*GOAL OF THE EXERCISE:* All lines holding the word "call" are to be copied from the records beneath.

*DATA FOR THIS TASK:*
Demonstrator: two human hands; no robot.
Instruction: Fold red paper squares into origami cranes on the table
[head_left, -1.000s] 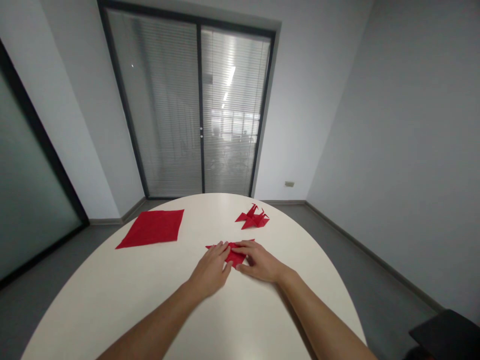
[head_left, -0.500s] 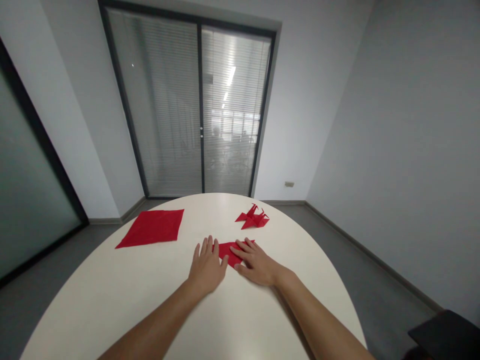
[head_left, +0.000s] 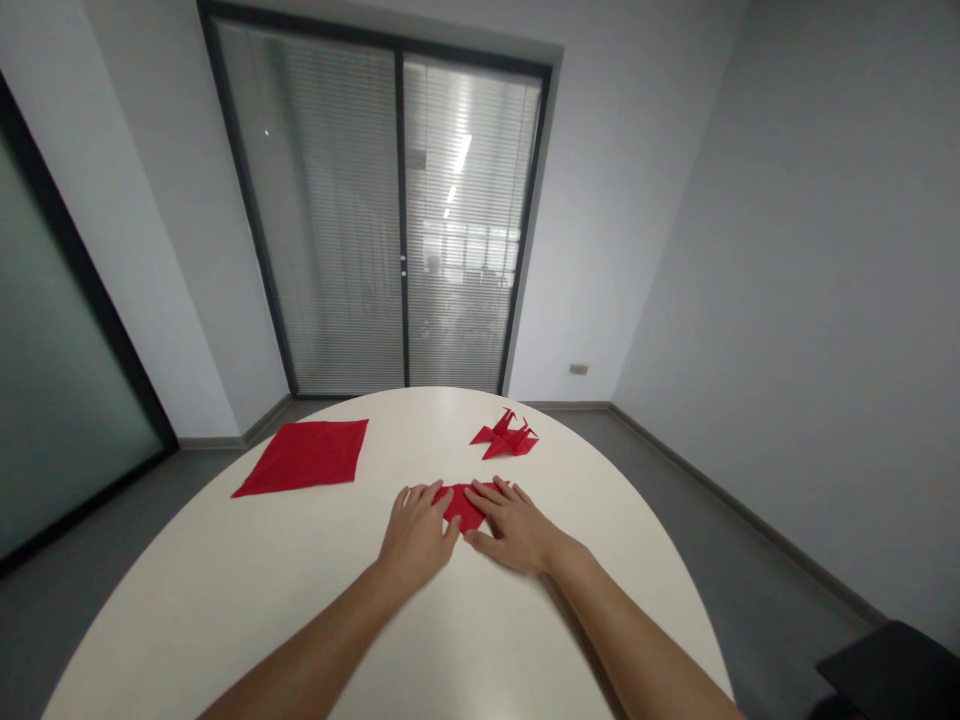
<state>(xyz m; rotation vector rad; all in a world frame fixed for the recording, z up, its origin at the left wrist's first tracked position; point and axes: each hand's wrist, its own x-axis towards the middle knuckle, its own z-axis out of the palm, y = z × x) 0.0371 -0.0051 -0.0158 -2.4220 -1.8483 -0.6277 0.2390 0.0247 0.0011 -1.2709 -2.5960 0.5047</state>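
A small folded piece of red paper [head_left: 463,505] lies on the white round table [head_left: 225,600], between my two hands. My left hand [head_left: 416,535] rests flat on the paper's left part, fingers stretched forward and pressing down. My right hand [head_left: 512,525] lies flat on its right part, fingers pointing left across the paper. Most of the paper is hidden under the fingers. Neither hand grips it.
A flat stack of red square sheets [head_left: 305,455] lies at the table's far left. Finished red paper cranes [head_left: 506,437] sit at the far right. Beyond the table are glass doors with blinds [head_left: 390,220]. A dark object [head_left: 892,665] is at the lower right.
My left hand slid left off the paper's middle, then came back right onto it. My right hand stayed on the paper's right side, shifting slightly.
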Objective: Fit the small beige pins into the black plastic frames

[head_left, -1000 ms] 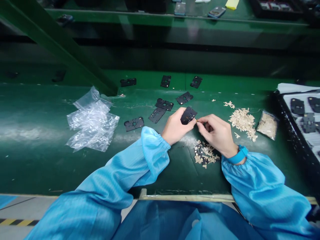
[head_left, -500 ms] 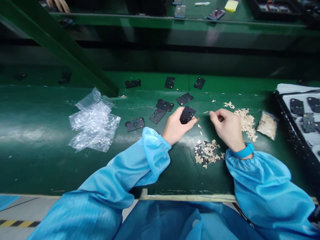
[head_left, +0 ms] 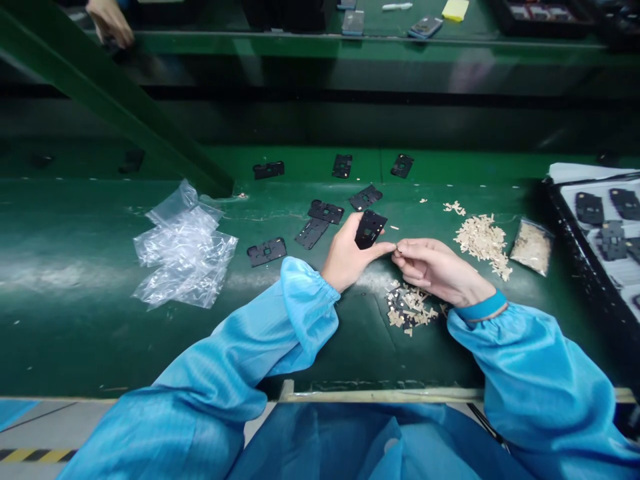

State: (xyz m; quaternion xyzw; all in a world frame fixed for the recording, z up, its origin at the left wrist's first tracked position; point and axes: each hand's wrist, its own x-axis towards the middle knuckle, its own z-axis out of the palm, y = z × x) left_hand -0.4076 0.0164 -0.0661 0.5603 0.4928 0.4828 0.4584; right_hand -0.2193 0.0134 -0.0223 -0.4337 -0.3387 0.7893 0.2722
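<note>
My left hand (head_left: 347,253) is closed around a flat black plastic part (head_left: 371,229), holding it tilted above the bench. The thumb points right and meets the fingertips of my right hand (head_left: 433,267), which are pinched together. Whatever sits between those fingertips is too small to make out. Just below my right hand lies a mixed pile of small beige and black pieces (head_left: 409,308), partly covered by the hand. Farther right is a larger heap of small beige pieces (head_left: 483,239). Several similar black parts (head_left: 326,211) lie flat beyond my left hand.
Clear plastic bags (head_left: 187,247) are heaped at left. A zip bag of beige pieces (head_left: 532,247) lies right of the heap, beside a black-edged tray (head_left: 575,250) holding black parts. A green post (head_left: 150,127) slants across the left. Another person's hand (head_left: 111,25) shows above the far shelf.
My right hand has moved left to meet my left thumb, its fingers now pinched there. The orange bit at the left fingertips no longer shows. The other person's hand has lowered.
</note>
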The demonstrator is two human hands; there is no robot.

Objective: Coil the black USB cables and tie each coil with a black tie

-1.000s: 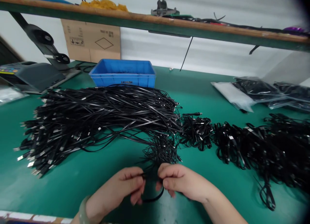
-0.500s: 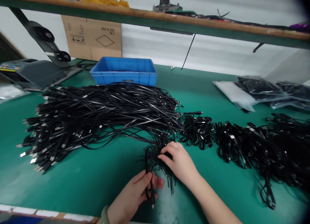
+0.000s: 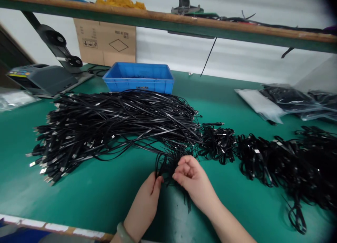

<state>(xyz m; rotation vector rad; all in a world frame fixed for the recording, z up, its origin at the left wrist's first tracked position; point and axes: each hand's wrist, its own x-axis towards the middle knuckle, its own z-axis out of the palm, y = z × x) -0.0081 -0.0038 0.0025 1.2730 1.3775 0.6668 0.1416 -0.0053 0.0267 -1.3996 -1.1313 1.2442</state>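
A looped black cable (image 3: 157, 163) stands just above the thumb and fingers of your left hand (image 3: 147, 202), which grips it near the front of the green bench (image 3: 94, 194). Your right hand (image 3: 193, 178), beside it, has curled fingers with thumb and forefinger drawn narrowly together; whether they pinch anything cannot be told. Thin black ties (image 3: 188, 202) lie heaped partly beneath this hand. Beyond your hands stretches a broad pile of long cables (image 3: 126, 120); to its right lie bundled cables (image 3: 279, 159). Behind the pile sits a blue bin (image 3: 138, 86), below a shelf (image 3: 158, 19).
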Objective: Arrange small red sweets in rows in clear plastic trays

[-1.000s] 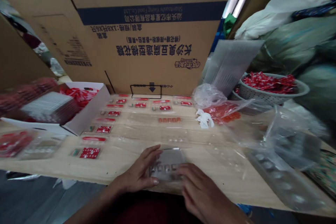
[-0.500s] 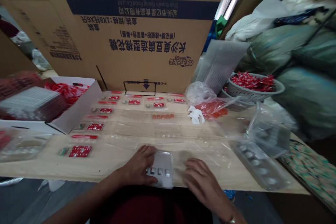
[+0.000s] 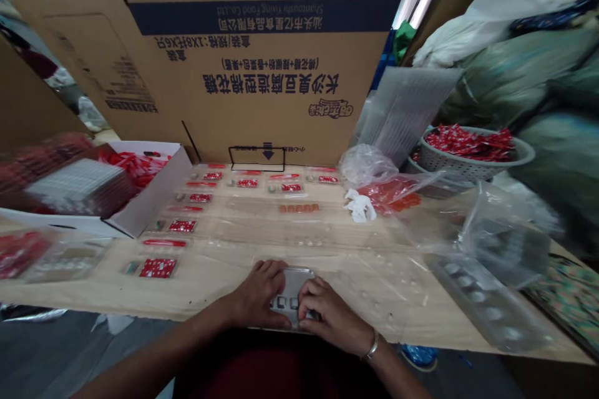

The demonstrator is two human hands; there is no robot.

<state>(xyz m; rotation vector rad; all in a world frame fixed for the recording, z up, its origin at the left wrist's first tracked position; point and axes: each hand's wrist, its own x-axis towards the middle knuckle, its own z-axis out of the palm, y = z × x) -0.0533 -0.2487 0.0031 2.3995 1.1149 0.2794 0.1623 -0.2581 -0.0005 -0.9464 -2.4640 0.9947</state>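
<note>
At the table's front edge lies a small clear plastic tray (image 3: 289, 287) with a row of square moulded pockets. My left hand (image 3: 259, 294) grips its left side, thumb along the near edge and fingers over the far part. Closed on the right side of the same tray is my right hand (image 3: 330, 315), fingers curled and thumb near the front; a bracelet circles that wrist. Both hands cover part of the tray, so some pockets are hidden. To the left sit a red patterned packet (image 3: 158, 268) and a red plastic stick (image 3: 163, 242), each beneath or within clear plastic.
A large cardboard box (image 3: 271, 106) stands at the back. A white carton (image 3: 154, 193) with stacked trays is at left. Right are a grey basket (image 3: 524, 153) of red packets, a bag of orange pieces (image 3: 393, 193) and a larger clear tray (image 3: 486, 305).
My right hand has moved left from beside the tray onto its right side. My left hand keeps its grip. The view has shifted slightly.
</note>
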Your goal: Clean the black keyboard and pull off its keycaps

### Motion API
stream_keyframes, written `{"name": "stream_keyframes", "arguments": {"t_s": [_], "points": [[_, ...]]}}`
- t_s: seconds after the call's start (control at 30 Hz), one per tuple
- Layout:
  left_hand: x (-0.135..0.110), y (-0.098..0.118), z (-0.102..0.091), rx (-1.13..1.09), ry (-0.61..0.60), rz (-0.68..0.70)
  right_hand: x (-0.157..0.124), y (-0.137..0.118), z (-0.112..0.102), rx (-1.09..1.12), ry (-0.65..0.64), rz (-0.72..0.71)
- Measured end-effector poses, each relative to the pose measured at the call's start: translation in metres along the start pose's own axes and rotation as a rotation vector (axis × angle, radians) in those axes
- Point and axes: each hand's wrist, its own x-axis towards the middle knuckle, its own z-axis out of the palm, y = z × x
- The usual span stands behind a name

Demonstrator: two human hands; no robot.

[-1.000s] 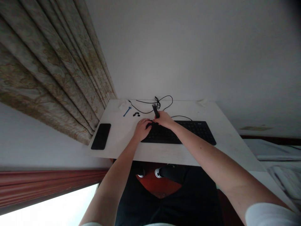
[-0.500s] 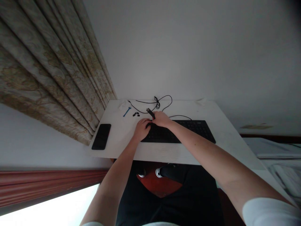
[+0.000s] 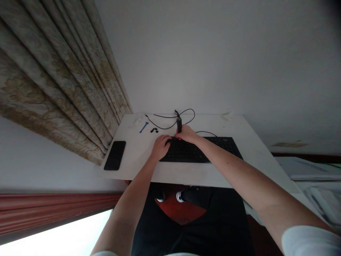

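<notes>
In the head view, the keyboard [image 3: 186, 153] lies lengthwise along the table's [image 3: 254, 147] near edge. Over its far left corner, the right hand [image 3: 186, 134] grips a dark handle [image 3: 179, 125]; the left hand [image 3: 160, 147], nearer the table's left edge, touches there, any pinch hidden.

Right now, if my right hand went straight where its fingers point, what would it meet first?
Probably your left hand, close beside your right hand near the far left corner of the keyboard, though depth is hard to judge.
</notes>
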Motion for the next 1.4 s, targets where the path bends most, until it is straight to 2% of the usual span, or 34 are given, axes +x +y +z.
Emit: {"name": "stream_keyframes", "arguments": {"t_s": [0.13, 0.23, 0.33, 0.5, 0.67, 0.73, 0.87, 1.0, 1.1, 1.2, 1.3, 1.4], "points": [[0.0, -0.001, 0.0, -0.015, 0.004, 0.0, -0.002, 0.002, 0.004, 0.257, 0.05, 0.096], [-0.001, 0.0, 0.0, -0.045, 0.018, -0.01, -0.005, 0.002, 0.007, 0.514, 0.009, 0.135], [-0.001, 0.004, -0.004, -0.062, 0.035, -0.041, -0.01, 0.002, 0.009, 0.63, -0.03, 0.141], [0.002, 0.019, -0.009, -0.08, -0.003, -0.062, -0.016, 0.002, 0.009, 0.577, -0.039, 0.119], [0.011, 0.036, -0.003, -0.32, -0.023, -0.128, -0.017, 0.001, 0.007, 0.577, 0.035, 0.095], [0.014, 0.039, -0.002, -0.341, -0.036, -0.135, -0.019, 0.0, 0.004, 0.575, 0.024, 0.08], [0.017, 0.04, -0.006, -0.226, -0.014, -0.135, -0.024, -0.002, 0.0, 0.616, -0.043, 0.059], [0.019, 0.036, -0.006, -0.141, -0.023, -0.091, -0.025, -0.002, 0.0, 0.655, -0.047, 0.096], [0.018, 0.032, -0.002, -0.058, -0.035, -0.037, -0.02, -0.001, 0.004, 0.649, 0.003, 0.1], [0.013, 0.027, -0.001, 0.054, 0.012, -0.023, -0.015, 0.002, 0.008, 0.575, 0.11, 0.115], [0.005, 0.019, -0.001, 0.088, 0.065, -0.029, -0.013, 0.006, 0.009, 0.458, 0.202, 0.142], [-0.001, 0.015, -0.001, 0.072, 0.064, -0.015, -0.015, 0.006, 0.01, 0.287, 0.212, 0.12]]}}
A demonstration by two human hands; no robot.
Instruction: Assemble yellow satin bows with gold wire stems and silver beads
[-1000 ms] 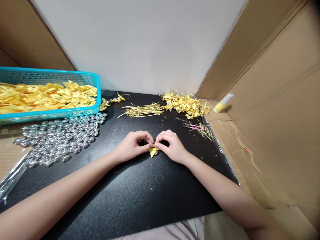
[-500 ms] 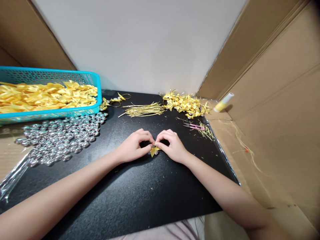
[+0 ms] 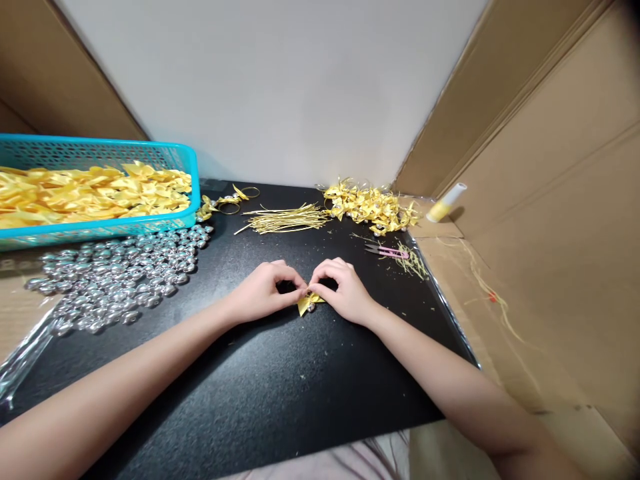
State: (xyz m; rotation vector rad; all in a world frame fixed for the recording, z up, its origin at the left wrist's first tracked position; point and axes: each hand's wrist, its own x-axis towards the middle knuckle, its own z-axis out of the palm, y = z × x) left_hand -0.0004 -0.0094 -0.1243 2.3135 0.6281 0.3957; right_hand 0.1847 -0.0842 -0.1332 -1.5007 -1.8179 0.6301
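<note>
At the middle of the black tabletop (image 3: 270, 387), a small yellow ribbon bow (image 3: 304, 305) with a silver bell-like bead (image 3: 311, 307) hangs below my fingertips. My left hand (image 3: 270, 290) pinches at the top of the bow from the left, thumb and forefinger together. From the right, my right hand (image 3: 343, 290) pinches at the same spot, its fingertips almost touching the left ones. Whatever thin tie is between the fingertips is too small to make out. Beyond the hands lies a bundle of gold twist ties (image 3: 287, 219).
A turquoise basket (image 3: 195, 173) of yellow bows stands at the left, with many silver beads (image 3: 120, 280) in front. Bows with beads (image 3: 370, 205) are heaped at back right. Pink thread snips (image 3: 387, 251) lie by tie scraps. A white-and-yellow tube (image 3: 447, 203) stands near the cardboard wall.
My fingertips remain pinched together at the top of the bow. The bow has turned slightly, showing more of its ribbon and bead. The whole view has shifted a little.
</note>
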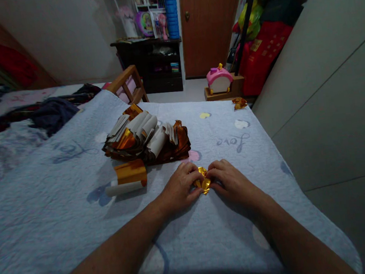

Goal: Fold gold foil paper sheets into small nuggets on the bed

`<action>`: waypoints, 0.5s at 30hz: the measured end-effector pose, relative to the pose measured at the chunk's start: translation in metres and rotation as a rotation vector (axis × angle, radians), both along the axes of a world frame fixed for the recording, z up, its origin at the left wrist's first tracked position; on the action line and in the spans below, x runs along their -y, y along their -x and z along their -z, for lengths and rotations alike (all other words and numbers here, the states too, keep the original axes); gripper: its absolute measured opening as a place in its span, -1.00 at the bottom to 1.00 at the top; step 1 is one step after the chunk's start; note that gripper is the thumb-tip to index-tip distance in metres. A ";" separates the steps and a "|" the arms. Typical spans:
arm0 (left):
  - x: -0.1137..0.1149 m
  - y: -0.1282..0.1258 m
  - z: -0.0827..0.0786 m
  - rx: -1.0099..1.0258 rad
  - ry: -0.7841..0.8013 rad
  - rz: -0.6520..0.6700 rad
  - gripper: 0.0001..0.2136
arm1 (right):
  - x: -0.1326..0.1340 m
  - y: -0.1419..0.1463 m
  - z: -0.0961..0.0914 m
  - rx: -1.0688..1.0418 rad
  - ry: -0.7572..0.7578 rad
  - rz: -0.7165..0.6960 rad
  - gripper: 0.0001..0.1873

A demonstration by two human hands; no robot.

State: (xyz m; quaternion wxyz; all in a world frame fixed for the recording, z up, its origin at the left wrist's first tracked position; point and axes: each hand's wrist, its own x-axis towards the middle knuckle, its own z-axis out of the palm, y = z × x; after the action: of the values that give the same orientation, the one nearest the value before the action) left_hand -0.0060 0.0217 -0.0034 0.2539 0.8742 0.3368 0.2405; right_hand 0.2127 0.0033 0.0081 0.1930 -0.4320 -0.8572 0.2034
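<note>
Between my hands, low over the blue patterned cover [198,239], is a small folded piece of shiny gold paper [205,186]. My left hand [182,186] pinches its left side with thumb and fingers. On the other side my right hand [228,180] grips it too, fingers bent inward. The fingers hide part of the gold paper's shape. Up and left of my left hand lies a thick pile of curled gold-and-white paper sheets [157,139]. One loose curled sheet [130,173] rests in front of that pile, its near edge rolled up.
At the cover's far right corner sits another folded gold piece [239,103]. Dark clothes [54,112] lie at the left. A wooden chair [132,86] stands beyond the far edge, near a dark shelf [150,67]. A pale cabinet [333,96] borders the right side.
</note>
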 end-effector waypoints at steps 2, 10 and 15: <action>0.000 0.000 0.000 -0.004 0.020 0.030 -0.87 | 0.000 0.002 -0.001 -0.020 0.007 -0.031 -0.76; 0.000 0.000 -0.001 -0.012 0.013 0.042 -0.93 | 0.003 0.004 -0.004 -0.063 0.030 -0.064 -0.73; -0.001 0.001 -0.001 0.027 0.015 0.087 -0.78 | 0.004 0.003 -0.005 -0.050 0.003 -0.089 -0.67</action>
State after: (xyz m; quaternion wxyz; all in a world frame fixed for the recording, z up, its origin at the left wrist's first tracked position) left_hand -0.0070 0.0229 -0.0026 0.2751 0.8828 0.2969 0.2384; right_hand 0.2099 -0.0007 0.0134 0.2045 -0.3887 -0.8701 0.2238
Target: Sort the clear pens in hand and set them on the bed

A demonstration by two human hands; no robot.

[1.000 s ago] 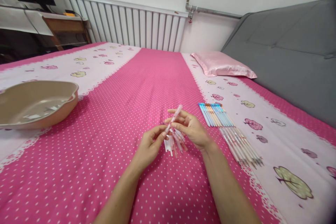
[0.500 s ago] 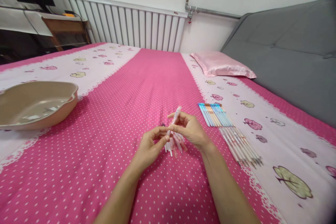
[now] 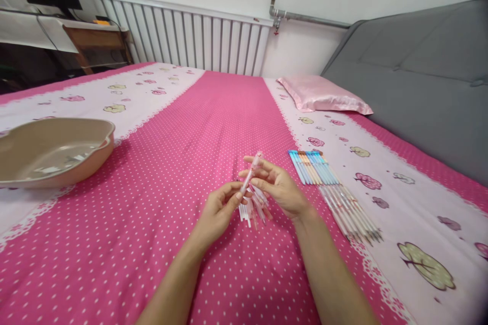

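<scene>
A pale pink, see-through pen (image 3: 251, 171) is held at a slant above the bed, its upper end pointing away from me. My left hand (image 3: 220, 210) pinches its lower end between thumb and fingers. Around the pen's middle is my right hand (image 3: 280, 188), its thumb on the near side and its fingers stretched behind the barrel. Just beneath both hands, a loose bunch of pink and white pens (image 3: 259, 208) lies on the pink dotted bedsheet (image 3: 160, 203); the hands partly hide it.
To the right lie a row of blue and orange pens (image 3: 314, 167) and a row of clear pens or refills (image 3: 348, 213). A beige basin (image 3: 87, 165) with white scraps stands at left. Farther off are a pink pillow (image 3: 324, 94), a grey headboard (image 3: 419, 71) and a radiator (image 3: 190, 35).
The pen has turned in my hands, so the dark print on its upper part no longer shows. My right hand's fingers have spread a little and its thumb has shifted along the barrel.
</scene>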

*SOLUTION TO THE PROBLEM:*
- t_s: seconds after the call's start (control at 30 Hz), one per tuple
- Measured end-effector poses, each relative to the pose measured at the call's start: translation in metres along the start pose's own axes and rotation as a rotation vector (axis × angle, radians) in those axes

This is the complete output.